• **Provided material**:
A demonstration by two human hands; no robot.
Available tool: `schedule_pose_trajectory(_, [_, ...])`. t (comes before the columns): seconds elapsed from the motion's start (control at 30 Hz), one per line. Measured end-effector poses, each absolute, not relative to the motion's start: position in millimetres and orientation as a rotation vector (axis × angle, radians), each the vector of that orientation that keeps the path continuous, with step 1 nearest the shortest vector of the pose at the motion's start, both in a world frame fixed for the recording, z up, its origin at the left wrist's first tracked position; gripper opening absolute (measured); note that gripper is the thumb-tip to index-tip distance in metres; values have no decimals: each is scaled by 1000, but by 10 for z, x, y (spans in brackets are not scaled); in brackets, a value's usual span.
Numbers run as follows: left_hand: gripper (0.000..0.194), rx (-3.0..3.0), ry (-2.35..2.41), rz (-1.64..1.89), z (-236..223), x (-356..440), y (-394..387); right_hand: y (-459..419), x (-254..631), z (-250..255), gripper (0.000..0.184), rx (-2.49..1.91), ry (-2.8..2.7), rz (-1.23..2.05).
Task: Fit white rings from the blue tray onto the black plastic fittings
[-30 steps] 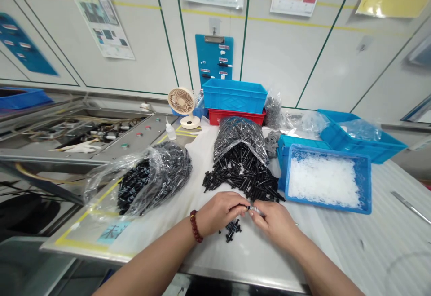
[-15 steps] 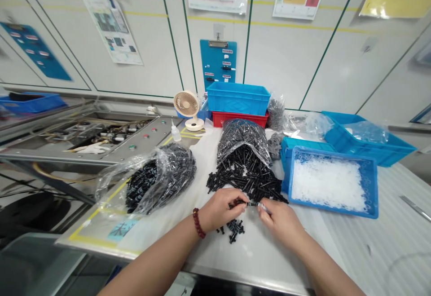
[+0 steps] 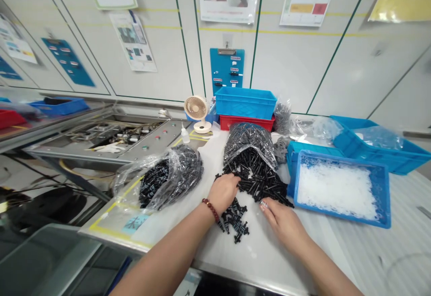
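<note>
My left hand [image 3: 223,193], a beaded bracelet at its wrist, is at the left edge of a loose pile of slim black plastic fittings [image 3: 259,181]. Its fingers curl down together, and their tips are hidden. My right hand [image 3: 282,218] rests low over the table to the right. Thumb and forefinger there pinch something small and whitish, too small to name. Between the hands and nearer to me lies a small heap of black fittings with pale bands [image 3: 237,224]. The loose pile spills from an open clear bag [image 3: 251,136].
A blue bin [image 3: 384,197] of small white plastic rings stands tilted at right. Another clear bag [image 3: 185,165] of black fittings lies at left. Behind stand a small fan [image 3: 196,108], a dropper bottle [image 3: 185,135] and a blue crate [image 3: 245,102] on a red one [image 3: 249,122].
My hands were close together, holding a black fitting between them; now they are apart. The left has moved onto the pile, and the front heap shows more fittings. The view has shifted left.
</note>
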State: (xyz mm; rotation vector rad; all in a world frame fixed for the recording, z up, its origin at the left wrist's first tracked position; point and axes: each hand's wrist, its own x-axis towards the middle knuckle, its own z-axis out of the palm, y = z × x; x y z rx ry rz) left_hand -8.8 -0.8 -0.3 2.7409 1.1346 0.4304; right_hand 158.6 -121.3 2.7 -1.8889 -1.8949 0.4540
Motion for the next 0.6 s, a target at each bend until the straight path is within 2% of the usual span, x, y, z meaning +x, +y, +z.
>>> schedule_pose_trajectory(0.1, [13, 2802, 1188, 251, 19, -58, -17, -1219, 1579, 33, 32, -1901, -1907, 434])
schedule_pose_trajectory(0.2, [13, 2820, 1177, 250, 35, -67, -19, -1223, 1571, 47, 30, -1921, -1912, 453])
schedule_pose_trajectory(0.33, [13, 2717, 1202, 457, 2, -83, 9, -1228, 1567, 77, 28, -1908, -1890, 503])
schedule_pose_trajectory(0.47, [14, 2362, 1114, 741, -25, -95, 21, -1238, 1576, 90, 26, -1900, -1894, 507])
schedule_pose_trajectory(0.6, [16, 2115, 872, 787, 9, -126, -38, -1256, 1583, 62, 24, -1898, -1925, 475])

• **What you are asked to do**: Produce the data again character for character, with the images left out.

• **Written solution**:
A demonstration by two human hands; no robot.
Available tool: `schedule_pose_trajectory(_, [_, ...])`. t (comes before the columns): seconds elapsed from the motion's start (control at 30 Hz), one per line. Measured end-effector poses, each absolute, not relative to the motion's start: position in millimetres and orientation as a rotation vector (axis × angle, radians), each the vector of that orientation that keeps the path continuous, with step 1 nearest the shortest vector of the pose at the motion's start, both in a world frame fixed for the recording, z up, its origin at the left wrist's first tracked position; gripper opening absolute (measured); note that gripper is the thumb-tip to index-tip distance in metres; values have no decimals: each is scaled by 1000, but by 10 for z, x, y (spans in brackets are not scaled); in brackets, a value's usual span.
Numbers run as follows: left_hand: gripper (0.000..0.194), rx (-3.0..3.0), ry (-2.35..2.41), rz (-1.64..1.89), z (-236..223), x (-356..440), y (-394..387); right_hand: y (-459..419), x (-254..631), z (-250..255), gripper (0.000..0.184), rx (-2.49..1.91), ry (-2.8..2.7), rz (-1.23..2.05).
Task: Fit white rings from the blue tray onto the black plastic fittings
[-30 steps] 
[-15 steps] 
[+0 steps] 
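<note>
My left hand [image 3: 223,193], a beaded bracelet at its wrist, is at the left edge of a loose pile of slim black plastic fittings [image 3: 259,181]. Its fingers curl down together, and their tips are hidden. My right hand [image 3: 282,218] rests low over the table to the right. Thumb and forefinger there pinch something small and whitish, too small to name. Between the hands and nearer to me lies a small heap of black fittings with pale bands [image 3: 237,224]. The loose pile spills from an open clear bag [image 3: 251,136].
A blue bin [image 3: 384,197] of small white plastic rings stands tilted at right. Another clear bag [image 3: 185,165] of black fittings lies at left. Behind stand a small fan [image 3: 196,108], a dropper bottle [image 3: 185,135] and a blue crate [image 3: 245,102] on a red one [image 3: 249,122].
My hands were close together, holding a black fitting between them; now they are apart. The left has moved onto the pile, and the front heap shows more fittings. The view has shifted left.
</note>
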State: (xyz mm; rotation vector rad; all in a world frame fixed for the recording, z up, its origin at the left wrist's first tracked position; point and axes: each hand's wrist, its own x-axis towards the middle knuckle, its own z-axis out of the palm, y = z × x; x y z rx ry rz) left_hand -8.8 -0.8 -0.3 2.7409 1.1346 0.4304; right_hand 158.6 -121.3 2.7 -1.8889 -1.8949 0.4540
Motion for the next 0.6 s, a target at each bend until the straight path is within 2% of the usual span, x, y, z meaning +x, +y, +z.
>>> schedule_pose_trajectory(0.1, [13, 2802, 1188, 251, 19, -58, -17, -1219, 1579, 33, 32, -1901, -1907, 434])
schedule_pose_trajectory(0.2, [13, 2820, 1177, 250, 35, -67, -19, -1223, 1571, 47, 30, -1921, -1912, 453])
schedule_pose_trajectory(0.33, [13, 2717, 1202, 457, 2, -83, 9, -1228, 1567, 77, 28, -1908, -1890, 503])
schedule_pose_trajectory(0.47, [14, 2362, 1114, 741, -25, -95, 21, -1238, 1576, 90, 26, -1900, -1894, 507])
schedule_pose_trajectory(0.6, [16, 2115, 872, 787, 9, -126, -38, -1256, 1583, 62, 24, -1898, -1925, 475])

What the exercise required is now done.